◆ **Your task**
An exact transcription of the data below is needed.

◆ **The data**
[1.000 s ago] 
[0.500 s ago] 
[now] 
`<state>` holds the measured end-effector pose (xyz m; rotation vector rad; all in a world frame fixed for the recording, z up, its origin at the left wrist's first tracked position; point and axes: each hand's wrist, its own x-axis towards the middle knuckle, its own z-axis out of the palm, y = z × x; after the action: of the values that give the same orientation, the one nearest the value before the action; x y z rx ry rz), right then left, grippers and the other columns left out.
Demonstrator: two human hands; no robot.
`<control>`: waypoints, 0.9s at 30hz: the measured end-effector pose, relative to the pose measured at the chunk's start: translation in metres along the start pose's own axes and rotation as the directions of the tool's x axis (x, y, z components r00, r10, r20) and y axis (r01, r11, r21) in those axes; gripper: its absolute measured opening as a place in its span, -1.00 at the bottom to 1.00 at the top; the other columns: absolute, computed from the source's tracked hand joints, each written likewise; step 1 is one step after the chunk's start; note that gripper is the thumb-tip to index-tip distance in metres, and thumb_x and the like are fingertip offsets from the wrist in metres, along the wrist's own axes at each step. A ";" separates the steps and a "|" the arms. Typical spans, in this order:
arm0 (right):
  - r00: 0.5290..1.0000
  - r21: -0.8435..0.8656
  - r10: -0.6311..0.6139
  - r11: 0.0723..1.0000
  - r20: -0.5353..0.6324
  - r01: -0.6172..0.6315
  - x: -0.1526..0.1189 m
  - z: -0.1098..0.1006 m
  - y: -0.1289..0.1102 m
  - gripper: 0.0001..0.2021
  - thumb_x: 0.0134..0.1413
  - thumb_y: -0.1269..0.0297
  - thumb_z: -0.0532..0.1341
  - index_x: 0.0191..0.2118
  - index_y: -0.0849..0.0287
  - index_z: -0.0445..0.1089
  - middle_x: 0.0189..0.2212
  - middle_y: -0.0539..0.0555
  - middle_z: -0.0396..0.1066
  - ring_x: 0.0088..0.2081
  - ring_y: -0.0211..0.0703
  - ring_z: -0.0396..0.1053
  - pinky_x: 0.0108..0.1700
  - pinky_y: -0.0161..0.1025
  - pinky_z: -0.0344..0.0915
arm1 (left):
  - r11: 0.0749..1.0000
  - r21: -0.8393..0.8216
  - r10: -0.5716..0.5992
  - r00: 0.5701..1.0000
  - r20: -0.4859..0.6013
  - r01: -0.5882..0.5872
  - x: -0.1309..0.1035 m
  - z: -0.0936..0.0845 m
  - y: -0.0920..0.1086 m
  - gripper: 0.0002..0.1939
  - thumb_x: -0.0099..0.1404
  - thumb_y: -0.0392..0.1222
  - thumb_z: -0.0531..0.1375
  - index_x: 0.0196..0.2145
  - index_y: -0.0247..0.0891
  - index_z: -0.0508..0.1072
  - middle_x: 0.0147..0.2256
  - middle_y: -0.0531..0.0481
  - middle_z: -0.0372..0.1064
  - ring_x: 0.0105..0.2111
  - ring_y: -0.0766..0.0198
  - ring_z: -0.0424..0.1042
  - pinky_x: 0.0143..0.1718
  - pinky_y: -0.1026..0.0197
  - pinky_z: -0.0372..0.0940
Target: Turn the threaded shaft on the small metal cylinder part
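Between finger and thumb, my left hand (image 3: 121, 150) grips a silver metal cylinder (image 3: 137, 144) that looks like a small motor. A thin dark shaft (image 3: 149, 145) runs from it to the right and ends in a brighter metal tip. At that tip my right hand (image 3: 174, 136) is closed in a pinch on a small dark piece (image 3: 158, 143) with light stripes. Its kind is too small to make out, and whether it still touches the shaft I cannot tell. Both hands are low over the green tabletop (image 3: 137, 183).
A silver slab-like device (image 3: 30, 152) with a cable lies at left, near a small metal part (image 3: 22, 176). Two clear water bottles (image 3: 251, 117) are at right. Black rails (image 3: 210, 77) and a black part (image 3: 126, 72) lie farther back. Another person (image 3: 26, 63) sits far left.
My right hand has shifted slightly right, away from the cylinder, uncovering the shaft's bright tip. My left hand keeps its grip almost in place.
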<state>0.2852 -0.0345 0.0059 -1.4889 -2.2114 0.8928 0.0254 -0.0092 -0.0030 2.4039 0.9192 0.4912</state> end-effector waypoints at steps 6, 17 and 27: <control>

◆ **Task answer**
[1.000 s ago] 
[0.500 s ago] 
[now] 
`<state>` holds the measured end-effector pose (xyz m; rotation vector rad; all in a world frame fixed for the recording, z up, its origin at the left wrist's first tracked position; point and axes: each hand's wrist, its own x-axis towards the middle knuckle, its own z-axis out of the palm, y = z × x; after the action: of the values that give the same orientation, the one nearest the value before the action; x y z rx ry rz), right then left, grippers and the other columns left out.
Demonstrator: two human hands; no robot.
`<control>`: waypoints, 0.9s at 30hz: the measured end-effector pose, relative to the pose measured at the chunk's start: translation in metres along the start pose's own axes and rotation as the directions of the tool's x axis (x, y, z components r00, r10, r20) and y axis (r01, r11, r21) in those axes; gripper: its absolute measured opening as a place in its span, -1.00 at the bottom to 1.00 at the top; the other columns: absolute, computed from the source's tracked hand joints, each written likewise; step 1 is one step after the chunk's start; note that gripper is the thumb-tip to index-tip distance in metres, and thumb_x and the like are fingertip offsets from the wrist in metres, along the wrist's own axes at each step. A ";" separates the steps and a "|" the arms. Typical spans, in this order:
arm0 (right):
  - r00: 0.5290..1.0000
  - r21: -0.8435..0.8656
  - r10: -0.6311..0.6139
  - r11: 0.0723..1.0000
  - r20: -0.5353..0.6324
  - r01: -0.6172..0.6315
  - x: -0.1526..0.1189 m
  - z: -0.1098..0.1006 m
  - y: -0.1289..0.1102 m
  - gripper: 0.0001..0.2021
  - thumb_x: 0.0134..0.1413
  - thumb_y: -0.1269..0.0297
  - thumb_z: -0.0532..0.1341
  - index_x: 0.0191..0.2118
  - index_y: -0.0849..0.0287
  - index_z: -0.0445..0.1089
  - middle_x: 0.0189..0.2212
  - middle_y: -0.0539..0.0555
  - middle_z: -0.0396..0.1066
  - ring_x: 0.0088..0.2081
  - ring_y: -0.0211..0.0703
  - ring_z: -0.0396..0.1053
  - pinky_x: 0.0108..0.1700
  - pinky_y: -0.0161..0.1025
  - pinky_z: -0.0344..0.0915
arm1 (left):
  - r11: 0.0749..1.0000
  - r21: -0.8393..0.8216
  - r10: -0.5716..0.5992
  - r00: 0.5701..1.0000
  - r20: -0.4859..0.6013
  - r01: -0.5882..0.5872
  - x: -0.1309..0.1035 m
  - z: -0.0936..0.0845 m
  - y: -0.0920..0.1086 m
  - gripper: 0.0002..0.1939
  - thumb_x: -0.0099..0.1404
  - thumb_y: -0.0392..0.1222
  - thumb_z: -0.0531..0.1375
  - index_x: 0.0196..0.2145
  - index_y: -0.0247..0.0891
  - index_z: -0.0508..0.1072
  - middle_x: 0.0147..0.2256
  - middle_y: -0.0531..0.0481
  - middle_z: -0.0372..0.1064
  - ring_x: 0.0105..0.2111
  - ring_y: -0.0766..0.0198
  - ring_z: -0.0424..0.1042
  - pinky_x: 0.0143..0.1718
  - pinky_y: -0.1026..0.0197
  - pinky_z: -0.0372..0.0940
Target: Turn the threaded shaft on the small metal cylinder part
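Between finger and thumb, my left hand (image 3: 121, 150) grips a silver metal cylinder (image 3: 137, 144) that looks like a small motor. A thin dark shaft (image 3: 149, 145) runs from it to the right and ends in a brighter metal tip. At that tip my right hand (image 3: 174, 136) is closed in a pinch on a small dark piece (image 3: 158, 143) with light stripes. Its kind is too small to make out, and whether it still touches the shaft I cannot tell. Both hands are low over the green tabletop (image 3: 137, 183).
A silver slab-like device (image 3: 30, 152) with a cable lies at left, near a small metal part (image 3: 22, 176). Two clear water bottles (image 3: 251, 117) are at right. Black rails (image 3: 210, 77) and a black part (image 3: 126, 72) lie farther back. Another person (image 3: 26, 63) sits far left.
My right hand has shifted slightly right, away from the cylinder, uncovering the shaft's bright tip. My left hand keeps its grip almost in place.
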<state>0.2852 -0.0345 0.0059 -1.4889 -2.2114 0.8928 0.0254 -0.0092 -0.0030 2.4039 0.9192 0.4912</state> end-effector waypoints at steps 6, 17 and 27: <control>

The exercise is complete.